D’où je conclus à te demander, mon enfant, toi dont je connais le cœur à fond, toi que je sais aussi romanesque que moi devant ces idées d’égalité que l’on a cru trop longtemps bonnes pour don Quichotte, et qui commencent à le devenir pour tous, je te demande, dis-je, qui t’a fait partisan de l’égalité, sincèrement et profondément ?

Sont-ce les doctrines du National ? Il n’en a pas, il n’en a jamais eu, même du temps de Carrel, qui était leur maître à tous.

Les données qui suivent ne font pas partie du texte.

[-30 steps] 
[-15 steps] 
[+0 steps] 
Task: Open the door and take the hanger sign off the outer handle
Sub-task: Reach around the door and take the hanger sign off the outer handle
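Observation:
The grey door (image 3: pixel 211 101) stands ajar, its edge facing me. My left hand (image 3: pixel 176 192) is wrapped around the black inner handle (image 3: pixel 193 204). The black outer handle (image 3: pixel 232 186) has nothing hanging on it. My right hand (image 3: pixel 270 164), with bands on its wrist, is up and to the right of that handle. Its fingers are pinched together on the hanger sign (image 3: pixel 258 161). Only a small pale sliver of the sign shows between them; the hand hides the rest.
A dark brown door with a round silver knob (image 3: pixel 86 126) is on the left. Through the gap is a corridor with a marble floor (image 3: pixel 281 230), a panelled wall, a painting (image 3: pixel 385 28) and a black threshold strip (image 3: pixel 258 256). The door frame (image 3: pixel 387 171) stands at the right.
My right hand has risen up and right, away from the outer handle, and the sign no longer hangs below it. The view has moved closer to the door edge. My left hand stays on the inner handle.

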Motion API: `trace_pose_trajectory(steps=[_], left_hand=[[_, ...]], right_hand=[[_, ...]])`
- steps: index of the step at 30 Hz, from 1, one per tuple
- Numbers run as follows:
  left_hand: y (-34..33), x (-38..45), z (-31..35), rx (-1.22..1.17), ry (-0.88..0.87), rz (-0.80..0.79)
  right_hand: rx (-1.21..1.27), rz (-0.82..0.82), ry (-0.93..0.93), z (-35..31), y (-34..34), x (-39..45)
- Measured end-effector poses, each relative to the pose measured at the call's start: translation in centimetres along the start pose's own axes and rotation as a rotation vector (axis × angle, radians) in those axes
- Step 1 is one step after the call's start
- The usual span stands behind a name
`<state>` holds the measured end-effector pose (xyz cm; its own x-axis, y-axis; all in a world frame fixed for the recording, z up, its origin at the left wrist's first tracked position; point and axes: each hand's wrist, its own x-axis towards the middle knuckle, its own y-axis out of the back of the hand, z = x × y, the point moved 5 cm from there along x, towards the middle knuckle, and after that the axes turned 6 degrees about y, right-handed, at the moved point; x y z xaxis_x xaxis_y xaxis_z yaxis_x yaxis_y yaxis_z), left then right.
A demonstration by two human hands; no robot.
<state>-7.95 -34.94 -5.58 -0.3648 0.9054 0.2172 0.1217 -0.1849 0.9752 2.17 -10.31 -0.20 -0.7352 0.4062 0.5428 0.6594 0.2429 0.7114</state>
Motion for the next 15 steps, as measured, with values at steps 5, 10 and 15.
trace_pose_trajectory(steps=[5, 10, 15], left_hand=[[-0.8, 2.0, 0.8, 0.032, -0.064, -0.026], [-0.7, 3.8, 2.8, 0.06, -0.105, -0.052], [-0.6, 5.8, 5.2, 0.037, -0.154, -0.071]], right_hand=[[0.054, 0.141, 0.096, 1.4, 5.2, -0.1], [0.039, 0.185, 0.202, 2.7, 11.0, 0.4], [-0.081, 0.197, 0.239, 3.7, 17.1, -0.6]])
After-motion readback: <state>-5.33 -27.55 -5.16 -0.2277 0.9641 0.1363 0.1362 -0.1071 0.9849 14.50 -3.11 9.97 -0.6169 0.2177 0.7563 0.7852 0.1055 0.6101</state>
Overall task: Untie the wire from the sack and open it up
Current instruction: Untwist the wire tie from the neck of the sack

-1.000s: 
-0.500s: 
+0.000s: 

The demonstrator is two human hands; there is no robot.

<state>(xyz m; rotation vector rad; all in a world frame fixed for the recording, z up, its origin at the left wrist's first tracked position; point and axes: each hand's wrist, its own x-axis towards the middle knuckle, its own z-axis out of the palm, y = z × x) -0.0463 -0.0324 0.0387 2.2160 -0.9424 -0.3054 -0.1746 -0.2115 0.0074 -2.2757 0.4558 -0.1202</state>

Il ne laisse aller sa pensée de temps en temps que pour dire que l’égalité, comme toi et moi l’entendons, est impossible, sinon abominable. Dupoty, cette malheureuse victime d’un odieux coup d’État de la pairie, était aristocrate et rougissait des partisans qu’on lui a supposés. Il n’avait même pas le mérite d’être coupable de sympathie pour ces pauvres fous du communisme que l’on peut blâmer tout bas, et que le National a insultés et flétris jusque sous le couteau de la pairie ! lâche en ceci ! car, si le communisme avait fait une révolution, c’est-à-dire lorsqu’il en fera une, et ce sera malheureusement trop vite, le National sera à ses pieds : comme Carrel lui-même, qui, le 26 juillet, traitait la révolution de « sale émeute », et qui en parlait très différemment le 1er août. Doutez-vous de cela ?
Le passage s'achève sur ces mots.